Bringing up baby (again) The basics of infant care can seem monumental even for veteran parents who find themselves expecting again after a gap of several years. At that point “their [older] kids are beyond the age where they’re tied to nap times or certain eating habits,” Dalfen observes. “It’s a lifestyle change.” And older moms may notice that they have less energy to play with their surprise baby, or lack the ability to get by on very little sleep or to tolerate crying (see When to get help).
“Given all their different age levels and interest levels, I found in the beginning it was very demanding,” Molloy, 39, recalls of her first months at home with baby Ean, balancing the needs of her newborn with those of his five-year-old brother and eight-year-old sister. It didn’t help that her husband was often away from home for his job as a construction site supervisor. And as if Molloy didn’t already have enough to deal with, her elder son, Evan, who’d always been a high-need child, was diagnosed with Asperger’s syndrome.

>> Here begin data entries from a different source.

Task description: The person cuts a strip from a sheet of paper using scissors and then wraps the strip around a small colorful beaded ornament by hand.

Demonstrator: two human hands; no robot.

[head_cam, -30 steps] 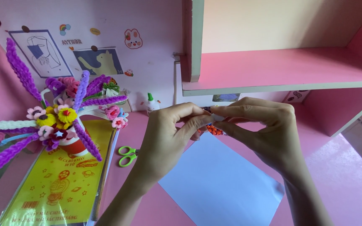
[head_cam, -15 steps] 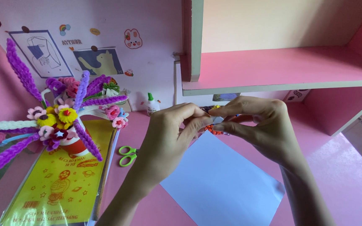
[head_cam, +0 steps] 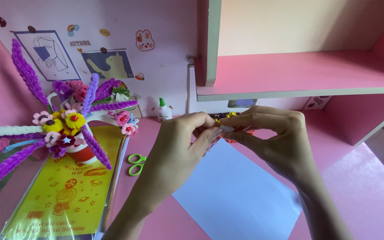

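Head view, looking down on a pink desk [head_cam: 361, 191]. At centre, just above a pale blue paper sheet [head_cam: 236, 191], a small orange-red craft piece [head_cam: 230, 140], mostly hidden by fingertips, only slivers of orange showing below and at 3 o'clock of the pinch; exact shape impossible to tell. Left hand [head_cam: 178, 142] coming up from 6 o'clock, wrist bent, thumb and forefinger closed in a pinch on the piece. Right hand [head_cam: 276, 138] entering from 5 o'clock, fingers curled and arched over, thumb and forefinger also pinching the piece, tips of both hands touching. At 9 o'clock of the hands, green scissors [head_cam: 136, 163] lying flat on the desk, just beside a yellow packet [head_cam: 67, 195] in clear wrap. On the far end of that packet, a fuzzy-wire flower bouquet [head_cam: 67, 120] in purple, pink, yellow and white, standing in a white-and-red cup. At 11 o'clock, a small glue bottle [head_cam: 163, 110] upright against the wall. At 12 to 2 o'clock, a pink shelf [head_cam: 298, 71] overhead.
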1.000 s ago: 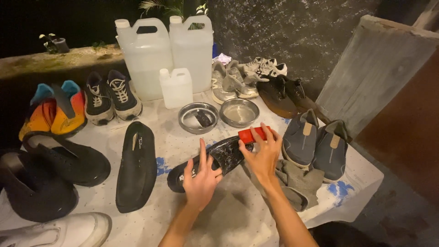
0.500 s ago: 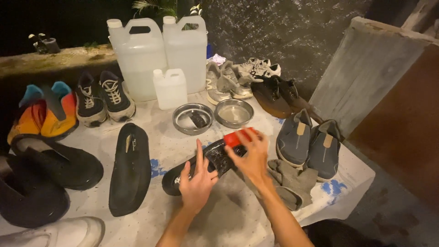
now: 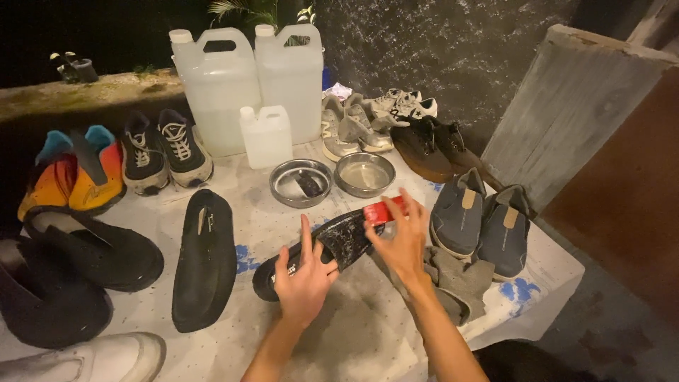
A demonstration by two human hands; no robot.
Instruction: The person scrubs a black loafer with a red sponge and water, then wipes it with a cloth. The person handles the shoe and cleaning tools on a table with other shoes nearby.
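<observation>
Black insole point(image 3: 332, 244), centre of frame, propped off the table cloth point(image 3: 353, 332); left hand point(image 3: 304, 283) cupping its lower half, fingers spread. Right hand point(image 3: 403, 237) pinching red block point(image 3: 382, 211) against its tip. Risk: insole slipping sideways, knocking steel bowls point(image 3: 332, 182) just above.

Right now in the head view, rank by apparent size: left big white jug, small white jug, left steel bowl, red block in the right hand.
1. Left big white jug.
2. Small white jug and left steel bowl: look about alike, unranked.
3. Red block, partly covered by the right hand.
</observation>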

And yet, now that Ean is three, Molloy believes wholeheartedly that his unplanned arrival has been a boon and a blessing to the entire family. Yes, her pregnancy derailed plans to return to work. But if she’d been committed to a job at the time of Ean’s birth, she would not have been free to pull Evan out of the school system, where he was having difficulty, to educate him at home, where she can satisfy his strong need for one-on-one attention. And he has flourished in his role as big brother. “Ean was given to us for a reason — not just because it ‘happened.’ I think it was God’s way of telling me that things needed to change in our dynamic.” For Sandra Parente, time off with her unplanned bundle was a chance to really enjoy maternity leave, something she hadn’t been able to do at home with her older boys, who are only two years apart. The last time around, she struggled to manage a newborn and toddler simultaneously. This time, she was able to relax and focus on the baby while his brothers were at school. And the older boys were thrilled to have their usually busy working mom at home for a year.
“I don’t refer to him as an accident,” Parente says of Michael, now four. “I refer to him as my love child.”
When to get help “It’s normal whenever you have a new baby to go through a period of adjustment, of ‘Oh my God, what did I get myself into?’” notes Ariel Dalfen, a psychiatrist with the perinatal mental health unit at Toronto’s Mount Sinai Hospital. However, if those feelings last for more than a couple of weeks, depression may be an issue. Sessions with a therapist can help you adjust to the potentially dramatic changes you’ll experience while you are getting to know your baby. At the very least, Dalfen advises, “talk to friends, talk to community support, talk to your doctor. Come forward with it before it becomes problematic.”